Dalam sistem kapitalis ini sebenarnya nasib buruh sudah terlanjur kecewa. Pasalnya, sebelum terbit peraturan ini, buruh sudah tersudut nasibnya. Belum lagi pada masa pandemi, banyak burih yang mengalami PHK, perekonomian keluarga makin morat-marit, dan sulit mencari pekerjaan baru.
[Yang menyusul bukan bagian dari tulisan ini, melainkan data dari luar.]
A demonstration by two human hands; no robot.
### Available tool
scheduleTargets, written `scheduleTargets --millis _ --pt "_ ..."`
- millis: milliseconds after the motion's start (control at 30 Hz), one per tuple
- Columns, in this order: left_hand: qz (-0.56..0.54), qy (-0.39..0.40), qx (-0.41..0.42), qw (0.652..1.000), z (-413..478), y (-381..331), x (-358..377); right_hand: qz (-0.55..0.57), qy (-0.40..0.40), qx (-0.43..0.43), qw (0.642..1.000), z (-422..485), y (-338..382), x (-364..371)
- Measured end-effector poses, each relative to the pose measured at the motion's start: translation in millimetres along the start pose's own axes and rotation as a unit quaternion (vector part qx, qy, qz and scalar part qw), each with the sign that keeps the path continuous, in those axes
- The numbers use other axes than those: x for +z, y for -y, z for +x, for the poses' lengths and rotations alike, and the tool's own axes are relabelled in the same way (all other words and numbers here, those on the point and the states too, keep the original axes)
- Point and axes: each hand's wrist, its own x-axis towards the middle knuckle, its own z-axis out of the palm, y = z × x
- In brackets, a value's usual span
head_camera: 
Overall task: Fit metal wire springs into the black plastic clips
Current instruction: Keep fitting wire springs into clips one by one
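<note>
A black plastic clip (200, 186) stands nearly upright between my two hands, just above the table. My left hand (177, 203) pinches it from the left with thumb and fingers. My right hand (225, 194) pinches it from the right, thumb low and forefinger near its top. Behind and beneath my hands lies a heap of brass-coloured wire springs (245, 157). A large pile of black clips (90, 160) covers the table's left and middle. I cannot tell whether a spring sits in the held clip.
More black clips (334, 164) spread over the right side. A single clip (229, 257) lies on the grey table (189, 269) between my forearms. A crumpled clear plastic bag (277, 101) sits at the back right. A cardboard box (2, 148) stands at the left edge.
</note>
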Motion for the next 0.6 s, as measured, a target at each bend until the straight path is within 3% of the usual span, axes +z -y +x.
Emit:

Islam bahkan memiliki peraturan unik dan khas dalam masalah kesejahteraan rakyat. Peran pemerintah dalam Islam adalah penjamin kebutuhan dasar rakyatnya, yaitu sandang, pangan dan papan. Nasib pekerja setelah hari tua, akan disejahterakan oleh Islam. Akan ada jaminan sandang, pangan dan papan untuk para pensiunan dan lansia. Tentu saja termasuk didalamnya masalah kesehatan. Pada masa khalifah Umar bin Khatab buktinya, Umar memberikan tunjangan pada rakyat yang membutuhkan, sebesar 50 dinar atau 200 juta rupiah pertahun. Bukan angka yang sedikit untuk ukuran saat itu. Kurang lebih 15jutaan sebulan kala itu. Ketika Islam memberikan seluruh jaminan dan kesejahteraan, mengapa umat ragu untuk menerapkan syariatnya? Islam sudah memiliki solusinya, rakyat tinggal menerapkannya, pemerintah tinggal taat pada hukum dan perintahNya.
Semoga tidak lama lagi khilafah akan segera tegak kembali. Aamiin. Wallahua'lam bishowab.